A lo mejor, como Dante, algún día, yo seré consciente de mi grandeza y podré situarme en el centro de una mirada poética afirmativa y sublime. Entonces, como Joyce con su Ulises , no dudaré en hacer referencias a los clásicos desde el mismísimo título. En el título podemos medir ya el valor que le echa un autor a su obra. Titulando mi novela La Lopeceida me emparentaría un poco con Virgilio; titulándola Don Lopezote de la Mancha , con Cervantes. En El gran López , todo dios vería en mí al menos una huella de Fitzgerald, mientras que con López y yo nadie dudaría en situarme en la misma onda del Gran Parodiador. [21]

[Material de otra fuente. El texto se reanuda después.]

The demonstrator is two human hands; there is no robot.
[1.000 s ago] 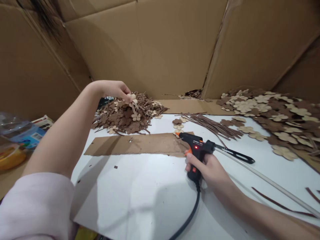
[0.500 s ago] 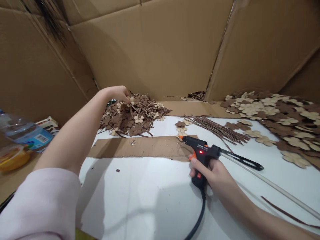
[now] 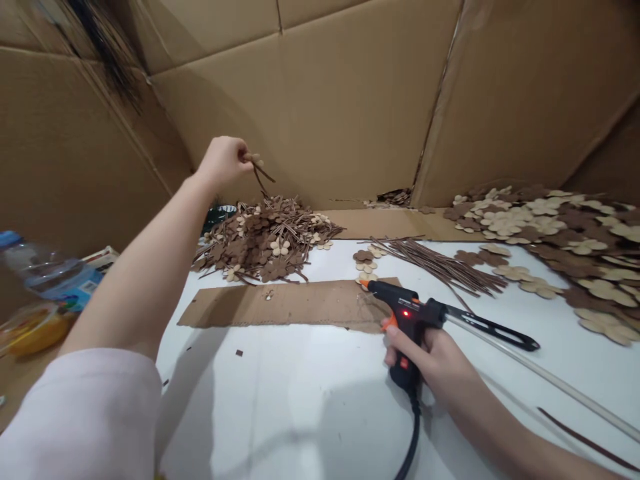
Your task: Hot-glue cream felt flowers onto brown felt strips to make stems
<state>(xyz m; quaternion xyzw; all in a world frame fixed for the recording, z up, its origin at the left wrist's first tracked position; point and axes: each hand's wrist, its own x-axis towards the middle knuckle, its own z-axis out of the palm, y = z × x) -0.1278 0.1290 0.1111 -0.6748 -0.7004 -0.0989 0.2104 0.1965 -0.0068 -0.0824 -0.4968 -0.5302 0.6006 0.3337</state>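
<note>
My left hand (image 3: 227, 161) is raised above a heap of flowers with thin stems (image 3: 265, 240), pinching a beige flower (image 3: 255, 160) from which dark brown strips hang. The heap mixes brown and beige flower pieces. My right hand (image 3: 425, 350) grips a black hot glue gun (image 3: 407, 313) with an orange trigger and a lit red light. A long pale glue stick (image 3: 540, 373) runs out of its back end. The orange nozzle points left, over the end of a cardboard strip (image 3: 300, 305), close to a short row of small flower pieces (image 3: 367, 265).
Loose brown strips (image 3: 445, 267) lie in a bundle behind the glue gun. Large flower pieces (image 3: 550, 227) are piled at the right. A plastic bottle (image 3: 50, 273) and a tub with yellow contents (image 3: 37, 330) stand at the left. Cardboard walls (image 3: 340, 107) enclose the white table (image 3: 280, 400).
My left hand has lifted up off the heap, bringing the beige flower and its brown strips with it. My right hand still holds the glue gun in about the same place.
</note>
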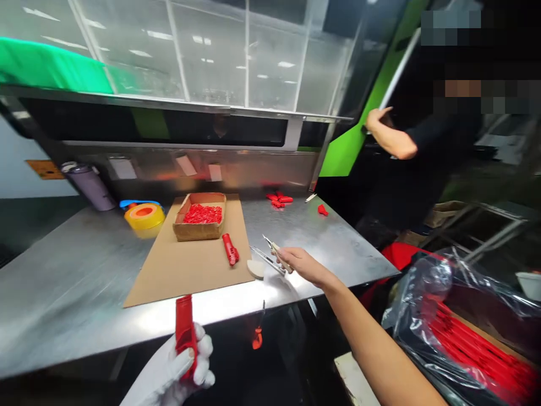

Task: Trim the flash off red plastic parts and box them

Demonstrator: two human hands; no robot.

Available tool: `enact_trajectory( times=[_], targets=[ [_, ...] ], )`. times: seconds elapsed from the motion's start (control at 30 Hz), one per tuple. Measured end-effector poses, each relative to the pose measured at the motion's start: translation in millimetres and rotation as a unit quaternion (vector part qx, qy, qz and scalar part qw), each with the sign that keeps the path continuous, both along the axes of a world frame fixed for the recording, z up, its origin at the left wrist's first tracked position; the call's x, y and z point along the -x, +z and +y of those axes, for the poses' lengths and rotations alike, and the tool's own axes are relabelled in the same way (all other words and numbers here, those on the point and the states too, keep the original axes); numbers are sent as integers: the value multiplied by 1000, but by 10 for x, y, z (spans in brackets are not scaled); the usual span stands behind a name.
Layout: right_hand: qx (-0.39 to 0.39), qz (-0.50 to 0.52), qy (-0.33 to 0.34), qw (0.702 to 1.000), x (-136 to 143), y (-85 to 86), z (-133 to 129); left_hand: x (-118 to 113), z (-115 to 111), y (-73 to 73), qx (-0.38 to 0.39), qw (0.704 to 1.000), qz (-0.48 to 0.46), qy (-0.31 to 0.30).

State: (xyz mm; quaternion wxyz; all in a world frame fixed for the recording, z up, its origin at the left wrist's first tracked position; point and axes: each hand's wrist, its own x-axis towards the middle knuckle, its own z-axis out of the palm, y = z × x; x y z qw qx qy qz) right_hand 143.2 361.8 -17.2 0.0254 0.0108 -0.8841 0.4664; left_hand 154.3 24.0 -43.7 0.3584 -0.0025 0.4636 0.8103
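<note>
A white glove covers my left hand point(186, 361), whose fingers wrap round a red plastic part point(184, 327) held upright in front of the table's near edge. My bare right hand point(296, 264) is closed on a pale-handled knife point(279, 255) with a thin pointed tip, above the metal table point(338, 248). Just beside it lie a slim metal tool point(267, 259) and a pale rounded piece point(256, 269). Another red part point(230, 250) rests on the cardboard sheet point(190, 270), near a cardboard box point(198, 231) of small red pieces.
Yellow tape point(145, 217) and a purple bottle point(89, 186) stand at the left. Red pieces point(279, 199) lie at the back. A person in black point(439, 146) stands at the right, beyond a plastic-lined bin point(409, 332) of red parts.
</note>
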Motion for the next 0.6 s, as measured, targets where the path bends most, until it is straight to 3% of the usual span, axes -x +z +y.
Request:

Se me acaba de ocurrir un improbable cuento. Un joven estudiante es tan narcisista, tan narcisista, tan narcisista, que decide escribir su tesis doctoral sobre sí mismo. El día de la lectura sorprende al tribunal diciendo que la única bibliografía de la tesis es la propia tesis. El objeto y el método de la investigación coinciden también en ese voluminoso texto que versa sobre sí mismo. A veces, la tesis discrepa con partes de la propia tesis. Por ejemplo, el capítulo tres no coincide con «las preconciliares asunciones teológicas» del capítulo siete. Por su parte, el uno acusa de «peligroso esoterismo» las alegrías dialécticas del dos. Otra grave discrepancia interna se produce en las conclusiones finales, en las que se insinúa que en el capítulo noveno -temerariamente titulado «La metáfora del ojo de la caverna»- se ha tomado a Platón por lo que en realidad es una secta de heresiarcas judíos llamados los infiltrados. Finalmente, la introducción es tal semillero de símbolos, ambivalencias y concesiones que más parece una constitución política que un acervo de principios coherentes. Con la gravedad propia de este tipo de ceremonias y tras sus respectivas intervenciones, los cinco miembros del tribunal deciden suspender al joven narcisista que, en su último turno de defensa y con toda la razón del mundo, acusa a los catedráticos de saber mucho menos de la materia de la tesis que él. Luego se produce un intercambio de insultos y agresiones físicas y tiene que intervenir la policía y el cuerpo general de psiquiatras del Valle de Hebrón. Irreprimiblemente vanidoso y retador, el joven narcisista convoca una rueda de prensa a la que acuden los más cualificados periodistas y las más importantes cámaras de televisión. Encantado con el poder que le concede el escándalo, el doctorando comienza a besar -en directo y delante de todo el país- a una hermosa periodista que «me miraba con los ojos del deseo». El relato termina con un plano del presidente de los Estados Unidos viendo en la televisión las imágenes de ese beso. La noticia ha recorrido el mundo y el joven narcisista es ya un hombre famoso del que se escribirán libros y se imprimirán pósters.